Selon le modèle de Gibello B. (1984), la perturbation des contenants de pensée cognitifs se donne à voir dans les apprentissages scolaires mais également à l'épreuve de l'Echelle de la Pensée Logique (EPL). Evaluée à l'aide de l'EPL au même âge, nous observons que la pensée de Jérémy est toujours prisonnière du perceptif, elle échoue dans les épreuves de conservation : l'objet qui a changé de forme a également changé de quantité, de matière et de poids. Il raisonne à 10 ans 9 mois comme un enfant de 5 ans qui n'a pas encore acquis la réversibilité opératoire, les opérations de classification et de sériation.

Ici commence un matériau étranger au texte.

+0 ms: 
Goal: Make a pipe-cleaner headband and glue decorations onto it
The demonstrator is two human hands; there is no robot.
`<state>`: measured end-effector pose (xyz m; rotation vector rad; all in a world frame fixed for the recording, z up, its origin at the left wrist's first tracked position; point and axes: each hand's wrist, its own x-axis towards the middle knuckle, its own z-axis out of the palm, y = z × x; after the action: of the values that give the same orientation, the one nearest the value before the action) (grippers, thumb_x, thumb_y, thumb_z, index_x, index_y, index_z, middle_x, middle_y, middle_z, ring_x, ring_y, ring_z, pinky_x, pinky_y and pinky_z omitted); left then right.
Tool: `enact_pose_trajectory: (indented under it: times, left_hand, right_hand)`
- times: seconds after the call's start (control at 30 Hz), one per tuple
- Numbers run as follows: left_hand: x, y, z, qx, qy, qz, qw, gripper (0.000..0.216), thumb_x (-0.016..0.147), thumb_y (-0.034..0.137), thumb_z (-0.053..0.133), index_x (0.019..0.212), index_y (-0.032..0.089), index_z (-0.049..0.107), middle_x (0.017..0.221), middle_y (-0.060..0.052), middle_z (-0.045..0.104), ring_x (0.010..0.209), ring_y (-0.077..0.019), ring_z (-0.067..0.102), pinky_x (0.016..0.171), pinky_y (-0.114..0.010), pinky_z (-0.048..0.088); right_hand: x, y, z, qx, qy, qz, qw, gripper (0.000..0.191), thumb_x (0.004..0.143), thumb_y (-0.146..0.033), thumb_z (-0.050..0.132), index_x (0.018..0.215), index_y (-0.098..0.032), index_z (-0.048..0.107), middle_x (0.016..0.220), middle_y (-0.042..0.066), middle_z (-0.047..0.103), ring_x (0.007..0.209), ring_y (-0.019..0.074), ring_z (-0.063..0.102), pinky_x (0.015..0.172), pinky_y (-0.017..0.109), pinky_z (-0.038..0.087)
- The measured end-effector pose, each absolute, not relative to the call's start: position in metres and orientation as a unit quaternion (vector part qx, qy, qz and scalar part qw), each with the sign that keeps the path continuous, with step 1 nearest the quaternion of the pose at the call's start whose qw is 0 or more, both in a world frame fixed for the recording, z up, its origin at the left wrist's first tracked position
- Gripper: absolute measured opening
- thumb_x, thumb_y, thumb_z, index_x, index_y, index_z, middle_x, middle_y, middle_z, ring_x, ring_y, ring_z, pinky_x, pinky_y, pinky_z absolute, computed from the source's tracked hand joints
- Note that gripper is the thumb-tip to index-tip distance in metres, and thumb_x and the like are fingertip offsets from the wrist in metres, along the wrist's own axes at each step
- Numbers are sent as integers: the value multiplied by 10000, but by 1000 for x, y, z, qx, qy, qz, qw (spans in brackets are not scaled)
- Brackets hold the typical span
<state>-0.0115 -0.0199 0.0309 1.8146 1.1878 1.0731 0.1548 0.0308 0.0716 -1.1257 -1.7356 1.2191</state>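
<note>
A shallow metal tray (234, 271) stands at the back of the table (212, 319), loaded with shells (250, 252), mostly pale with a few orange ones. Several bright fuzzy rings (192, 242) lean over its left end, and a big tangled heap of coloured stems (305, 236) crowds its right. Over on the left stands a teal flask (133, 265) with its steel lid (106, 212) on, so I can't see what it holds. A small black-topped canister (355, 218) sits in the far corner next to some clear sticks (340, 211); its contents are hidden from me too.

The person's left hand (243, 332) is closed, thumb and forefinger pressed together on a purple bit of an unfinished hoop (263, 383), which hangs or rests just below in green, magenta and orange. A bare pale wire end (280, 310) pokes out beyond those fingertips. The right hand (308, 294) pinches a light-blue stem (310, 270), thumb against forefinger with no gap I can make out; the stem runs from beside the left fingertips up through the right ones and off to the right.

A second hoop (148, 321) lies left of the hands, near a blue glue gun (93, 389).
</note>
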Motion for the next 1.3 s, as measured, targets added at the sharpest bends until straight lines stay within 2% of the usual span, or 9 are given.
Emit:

L'interprétation du monde physique se fait à travers des contenants de pensée normalement dépassés à son âge, correspondant au stade préopératoire de développement de l'intelligence selon Piaget J. A 10 ans 9 mois, il n'y a donc pas d'écart entre le WISC et l'EPL, la dysharmonie cognitive définie à partir des critères proposés par Gibello B. n'apparaît toujours pas à cet âge.

Au seuil de sa treizième année, alors que Jérémy s'engage dans le projet d'une intégration progressive en SEGPA, en alternance avec l'Unité Pédagogique d'Intégration, une troisième évaluation des performances est réalisée à l'aide du WISC III. Les indices ont encore significativement progressés : ils se situent maintenant au dessus du seuil de la déficience, dans la zone sub-normale : 84 (QIv), 76 (QIp), 77 (QIt).

Ainsi est-il possible de suivre longitudinalement les progrès cognitifs de cet enfant, progrès qui sont formalisés à partir de l'augmentation progressive et significative des indices fournis par le WISC III. Des progrès qui semblaient au départ bien improbables à partir du seul constat d'une déficience homogène mise en évidence par l'utilisation des outils classiques d'évaluation des performances intellectuelles. Seule la mesure des métaconstruits dévoilait des potentialités préservées, notamment les performances recueillies à partir du CSVI ; c'est à dire l'apprentissage et l'espace mental.

Au terme de cet écrit, il apparaît en effet que l'espace mental est certainement l'indicateur le plus fiable pour mesurer les potentialités cognitives des enfants et débusquer cette nouvelle forme de dysharmonie cognitive qui prolonge ici les travaux de Gibello B. dans le cadre très hétéroclite de la déficience mentale. Est-ce étonnant ?

L'espace mental représente, à un niveau central, la mémoire active impliquée dans toutes les tâches cognitives sollicitant l'intentionnalité du sujet. Nous avons apparenté cet opérateur à ce que Dehaene S. et Naccache L. (2001, 2006) dénomment : "l'espace de travail global conscient 359", qui identifie l'espace cérébral conscient comme un réseau central permanent à partir duquel le contenu de notre conscience est à chaque instant sollicité. Selon ces auteurs, l'espace de travail global est identifiable à l'activité neuronale cohérente et temporellement stabilisée au cours des processus d'activation de la conscience. C'est ici que nos travaux rejoignent, de manière inattendue, les recherches contemporaines effectuées sur les modèles biologiques de la conscience. Alors que ces recherches fondamentales n'ont aucune préoccupation pour les aspects développementaux, un point de convergence apparaît.

Notes
358.

Nous renvoyons le lecteur au paragraphe concernant l'approche critique de cette classification : p. 127.

359.

Dehaene S., Naccche L. (2001), "towards a cognitive neuroscience of consciousness : basic evidence and a workspace framework", cognition, 79 (1-2), p. 1-37.